Categories in another column, how to use dynamically?

I am very new to pymc3 and trying to get my feet wet with it. If I have a basic dataset, like:

import pandas as pd
import pymc3 as pm
df = pd.DataFrame({
    'labels': list('aabbcc'),
    'values': [0,1,1,1,0,0]
})

with pm.Model() as model:
    mu_a = pm.Beta('mu_a', 1, 3)
    mu_b = pm.Beta('mu_b', 1, 3)
    mu_c = pm.Beta('mu_c', 1, 3)

    likelihood_a = pm.Binomial('likelihood_a', p=mu_a, observed=df[df['labels'] == 'a'][‘values’])
    likelihood_b = pm.Binomial('likelihood_b', p=mu_b, observed=df[df['labels'] == 'b'][‘values’])
    likelihood_c = pm.Binomial('likelihood_c', p=mu_c, observed=df[df['labels'] == 'c'][‘values’])

    diff_a_b = pm.Deterministic('diff_a_b', mu_a - mu_b)
    diff_a_c = pm.Deterministic('diff_a_c', mu_a - mu_c )
    diff_b_c = pm.Deterministic('diff_a_c', mu_b - mu_c)

I feel like I am doing something very wrong, and there has to be an easier way to define the probabilities and calculate the differences.

Hi,
Yeah it seems like some vectorization is in order here. But it depends on what you’re trying to do though.
I noticed you don’t use the values column. So, what are studying with your model?

The missing usage of the values column was a typo when I was typing the example code. I have corrected the question. I also noticed I was calculating the diffs incorrectly and adjusted that.

At the moment, I would be looking for the differences in means between the label categories.

What I have there runs, but it feels like there is a better way to write it. And maybe a better way to scale it.
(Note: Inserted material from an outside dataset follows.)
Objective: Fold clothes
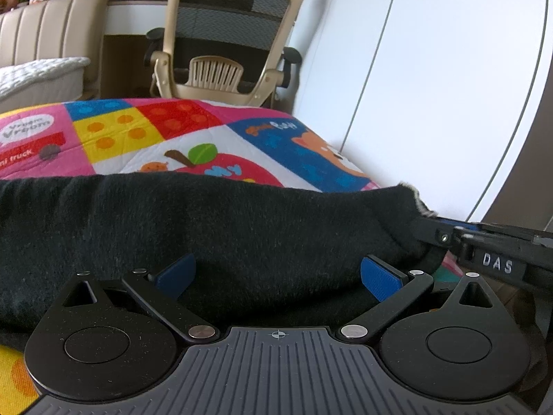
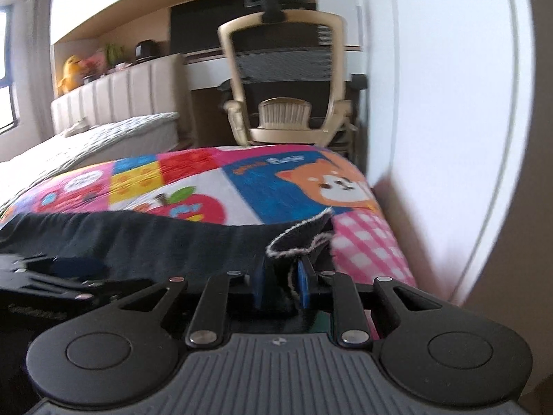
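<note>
Right wrist view: black garment spread across colourful patterned quilt on bed, white-stitched corner pinched between narrow blue pads of right tool. Left wrist view: left tool spread wide, pads apart over the cloth. Beige office chair beyond.
</note>
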`<act>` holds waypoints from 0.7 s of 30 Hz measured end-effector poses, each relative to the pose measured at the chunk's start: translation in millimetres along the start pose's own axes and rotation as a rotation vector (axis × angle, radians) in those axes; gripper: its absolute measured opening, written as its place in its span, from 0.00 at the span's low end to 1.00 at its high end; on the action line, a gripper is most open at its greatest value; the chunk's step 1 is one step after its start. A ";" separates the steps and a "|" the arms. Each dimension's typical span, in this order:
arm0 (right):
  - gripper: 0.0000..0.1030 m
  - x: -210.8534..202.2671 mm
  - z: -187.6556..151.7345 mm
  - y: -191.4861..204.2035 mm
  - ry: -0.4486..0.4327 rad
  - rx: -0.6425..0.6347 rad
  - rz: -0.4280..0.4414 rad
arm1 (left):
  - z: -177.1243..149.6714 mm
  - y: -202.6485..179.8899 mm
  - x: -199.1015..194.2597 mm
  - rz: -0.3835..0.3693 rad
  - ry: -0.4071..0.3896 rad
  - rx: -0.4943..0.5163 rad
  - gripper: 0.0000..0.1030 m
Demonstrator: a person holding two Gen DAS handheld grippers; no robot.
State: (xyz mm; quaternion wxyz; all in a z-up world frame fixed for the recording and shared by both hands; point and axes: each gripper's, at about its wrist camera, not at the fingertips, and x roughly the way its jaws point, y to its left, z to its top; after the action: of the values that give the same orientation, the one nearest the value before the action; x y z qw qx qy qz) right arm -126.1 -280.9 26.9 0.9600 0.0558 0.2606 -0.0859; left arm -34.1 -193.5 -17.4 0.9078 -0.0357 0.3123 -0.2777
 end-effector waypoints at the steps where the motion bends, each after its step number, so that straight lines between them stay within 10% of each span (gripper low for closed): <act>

If I had another column of new categories, say, “country,” I might want to compare across countries and labels without having to write a number of lines equal to

df.countries.nunqiue() * df.labels.nunique()

Times however many lines the model definition is.

I suspect that I need to be using the shape kwarg in the model definition, but I don’t yet understand what exactly shape does and when to use it.

To be sure I understand what you’re trying to study:

  • Is there one experimental condition, in which people have to choose between three categories (a, b and c)?
  • Or are there three different experimental conditions (a, b and c) in which people have to make a binary choice (0 or 1)?

It’s usually quite intuitive. This section of the quicktart NB should help you.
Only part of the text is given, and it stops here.